Tenemos el problema de las comunicaciones, que sigue presente. A Almería ciudad le falta mucha ambición. La provincia es cosa distinta. Pero Almería ciudad, yo veo que está muy apagada y que le falta la ambición que han demostrado ciudades como Málaga, que han sabido transformarse. 


Jesús Miranda es de la capital, la conoce bien.

Sí, hablo con conocimiento desde niño (risas). Nos falta una mayor generosidad, hay gente activa aquí, pero no se les escucha, se les ningunea incluso, porque parece que hacen sombra a los políticos locales mediocres. Es una rivalidad a la baja que solo conduce a la parálisis.


¿Aquí al que despunta se le intenta meter en el hoyo?

Es un poco lo que quería decirte. En cuanto levantas la cabeza de buena fe, y hay gente que lo hace de buena fe, que tiene ideas y las quiere compartir, hay alguien que es capaz de destruirlo con meticulosa precisión. Primero hay que eliminar esas fuerzas negativas, y segundo, hace falta ver Almería a largo plazo. 


¿Ve en el horizonte a alguien que pudiera romper con esa etiqueta? 

Yo conozco gente en Almería que tiene esos valores y esa visión mucho más amplia. El problema es cómo hacer que esas personas lleguen al liderazgo. Es muy complicado porque pasa por someterse a las estructuras partidarias que son, en buena medida, máquinas de producción de mediocridad.

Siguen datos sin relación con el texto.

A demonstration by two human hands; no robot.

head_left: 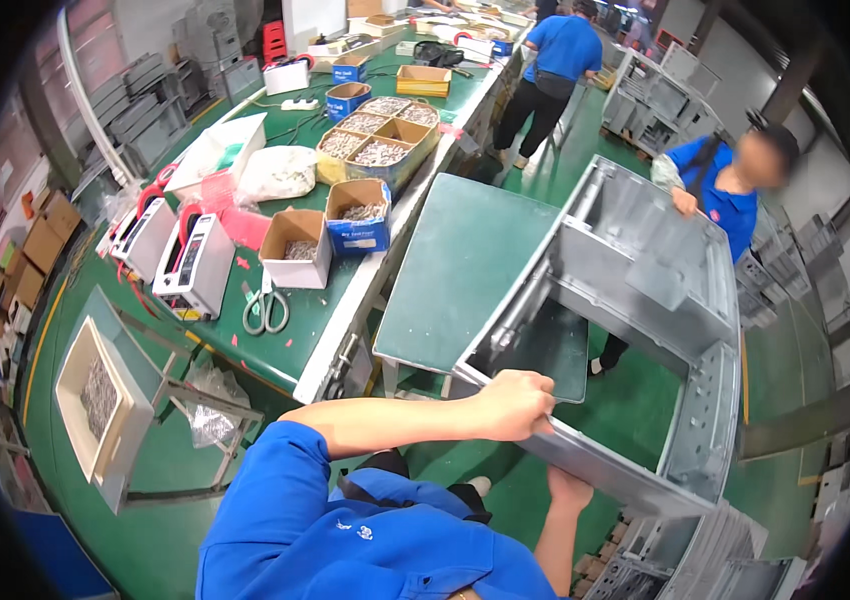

¿A Jesús Miranda, cuando lo esperamos de vuelta?

Esa es la pregunta que querías hacerme (risas). Estoy comprometido con Naciones Unidas hasta diciembre de 2025. Existe la posibilidad, además, de ser reelegido. Que esté en este proyecto no significa que no mantenga siempre un ojo en Almería. Después de recorrer la vida y el mundo, a uno lo que le queda es su tierra y su gente, sus recuerdos y proyectos. A la esencia siempre se vuelve.


Vamos, que no toca contestar todavía. 

No, ya es la segunda vez que me lo preguntas, yo creo (risas). A ver si a la tercera va la vencida.